From the Guidelines
The management of hypertensive emergency during an ischemic stroke requires careful blood pressure reduction to balance the risks of hemorrhagic transformation against maintaining adequate cerebral perfusion, with a goal of reducing blood pressure by no more than 15-25% within the first 24 hours for patients not receiving thrombolytic therapy, and maintaining blood pressure below 180/105 mmHg for patients receiving thrombolytic therapy (tPA) 1.
Key Considerations
- For patients not receiving thrombolytic therapy, blood pressure should be gradually lowered if it exceeds 220/120 mmHg, with a goal of reducing by no more than 15-25% within the first 24 hours 1.
- For patients receiving thrombolytic therapy (tPA), blood pressure should be maintained below 180/105 mmHg before, during, and for 24 hours after treatment 1.
- First-line medications include intravenous labetalol (10-20 mg over 1-2 minutes, repeated every 10-20 minutes up to 300 mg), nicardipine (5 mg/hour IV, titrated by 2.5 mg/hour every 5-15 minutes, maximum 15 mg/hour), or clevidipine (1-2 mg/hour IV, doubled every 2-5 minutes until target BP, maximum 21 mg/hour) 1.
Important Warnings
- Avoid rapid or excessive BP reduction as it may worsen cerebral ischemia by decreasing perfusion to the penumbra 1.
- Nitroprusside should be avoided if possible due to risks of increasing intracranial pressure and causing cerebral steal phenomenon 1.
Monitoring and Treatment
- Continuous cardiac monitoring is essential during treatment, and blood pressure should be checked every 15 minutes during the acute phase 1.
- The underlying cause of hypertension should be investigated and addressed once the patient is stabilized 1.
From the FDA Drug Label
In a clinical pharmacologic study in severe hypertensives, an initial 0. 25 mg/kg injection of labetalol HCl, administered to patients in the supine position, decreased blood pressure by an average of 11/7 mmHg. Labetalol produces dose-related falls in blood pressure without reflex tachycardia and without significant reduction in heart rate, presumably through a mixture of its alpha-blocking and beta-blocking effects.
For the management of hypertensive emergency during an ischemic stroke, labetalol can be used to decrease blood pressure. The initial dose is typically 0.25 mg/kg IV, followed by additional doses of 0.5 mg/kg at 15-minute intervals as needed, up to a maximum cumulative dose of 3.25 mg/kg.
- Key considerations:
- Monitor blood pressure and heart rate closely during treatment.
- Be cautious when positioning patients to avoid postural hypotension.
- Consider the patient's overall clinical condition and adjust the dose accordingly.
- The goal is to gradually reduce blood pressure to a safe range while avoiding excessive decreases that could potentially worsen the ischemic stroke. 2
From the Research
Management of Hypertensive Emergency during Ischemic Stroke
- The management of hypertensive emergency during an ischemic stroke involves careful consideration of the patient's blood pressure and the potential risks and benefits of treatment 3, 4.
- Current guidelines support permissive hypertension in the early course of acute ischemic stroke, with a reasonable goal of lowering blood pressure by 15% during the first 24 hours after onset of stroke 3.
- The level of blood pressure that would mandate treatment is not known, but consensus exists that medications should be withheld unless the systolic blood pressure is greater than 220 mm Hg or the diastolic blood pressure is greater than 120 mm Hg 3.
- For patients undergoing intravenous thrombolysis for acute ischemic stroke, it is recommended that the blood pressure be reduced and maintained below 185 mm Hg systolic for the first 24 hours 3.
Treatment Options
- The first-line drugs for lowering blood pressure in this setting remain labetalol, nicardipine, and sodium nitroprusside 3, 5, 6.
- Other options, such as clevidipine, a third-generation dihydropyridine calcium-channel blocker, have also been shown to be effective in reducing blood pressure and improving outcomes 6.
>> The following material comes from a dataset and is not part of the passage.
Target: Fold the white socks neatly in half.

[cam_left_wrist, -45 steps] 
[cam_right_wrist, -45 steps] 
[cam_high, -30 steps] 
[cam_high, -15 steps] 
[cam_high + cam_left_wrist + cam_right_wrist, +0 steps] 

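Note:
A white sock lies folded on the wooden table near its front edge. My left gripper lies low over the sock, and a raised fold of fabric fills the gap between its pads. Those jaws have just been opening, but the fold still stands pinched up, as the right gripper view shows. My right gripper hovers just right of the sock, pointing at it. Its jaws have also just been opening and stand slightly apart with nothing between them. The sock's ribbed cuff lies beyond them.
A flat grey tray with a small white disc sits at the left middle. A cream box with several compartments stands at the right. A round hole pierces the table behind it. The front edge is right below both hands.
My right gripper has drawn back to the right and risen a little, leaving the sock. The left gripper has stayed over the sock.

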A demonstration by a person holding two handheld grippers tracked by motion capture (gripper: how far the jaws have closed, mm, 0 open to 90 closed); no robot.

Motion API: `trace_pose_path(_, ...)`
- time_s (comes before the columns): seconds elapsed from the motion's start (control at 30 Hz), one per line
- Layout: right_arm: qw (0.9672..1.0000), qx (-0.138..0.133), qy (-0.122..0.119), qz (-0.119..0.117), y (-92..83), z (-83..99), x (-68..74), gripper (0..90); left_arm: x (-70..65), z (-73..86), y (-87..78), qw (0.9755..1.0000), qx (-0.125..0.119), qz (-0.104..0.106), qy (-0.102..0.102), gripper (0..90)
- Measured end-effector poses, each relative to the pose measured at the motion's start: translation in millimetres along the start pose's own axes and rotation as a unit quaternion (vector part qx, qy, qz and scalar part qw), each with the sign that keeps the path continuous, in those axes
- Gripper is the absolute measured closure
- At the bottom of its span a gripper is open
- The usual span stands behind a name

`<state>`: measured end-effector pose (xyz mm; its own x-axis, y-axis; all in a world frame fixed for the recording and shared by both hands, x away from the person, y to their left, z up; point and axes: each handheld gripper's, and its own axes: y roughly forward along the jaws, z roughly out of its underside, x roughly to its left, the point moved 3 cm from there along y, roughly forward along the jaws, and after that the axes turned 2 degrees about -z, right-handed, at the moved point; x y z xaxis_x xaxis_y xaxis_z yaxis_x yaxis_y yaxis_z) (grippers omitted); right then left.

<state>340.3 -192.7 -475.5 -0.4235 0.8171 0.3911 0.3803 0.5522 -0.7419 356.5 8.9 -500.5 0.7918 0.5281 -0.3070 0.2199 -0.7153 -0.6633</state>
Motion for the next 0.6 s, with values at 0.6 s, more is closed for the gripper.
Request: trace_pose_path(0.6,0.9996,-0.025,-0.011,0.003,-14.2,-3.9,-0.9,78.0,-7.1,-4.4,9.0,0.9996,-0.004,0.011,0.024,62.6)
- A study comparing continuous-infusion labetalol with continuous-infusion nicardipine found that both agents were comparable in terms of safety and efficacy outcomes, including time at goal blood pressure and blood pressure variability 7.
Considerations
- Comorbid conditions, such as myocardial infarction, left ventricular failure, aortic dissection, preeclampsia, or eclampsia, would override the guidelines for permissive hypertension, and a lower blood pressure would be preferred in these conditions 3.
- Children with acute strokes should be managed in the same way as adults, with extrapolated lowering of blood pressures, until further evidence emerges 3.
- The prompt recognition of a hypertensive emergency with the appropriate diagnostic tests and triage will lead to the adequate reduction of blood pressure, ameliorating the incidence of fatal outcomes 5.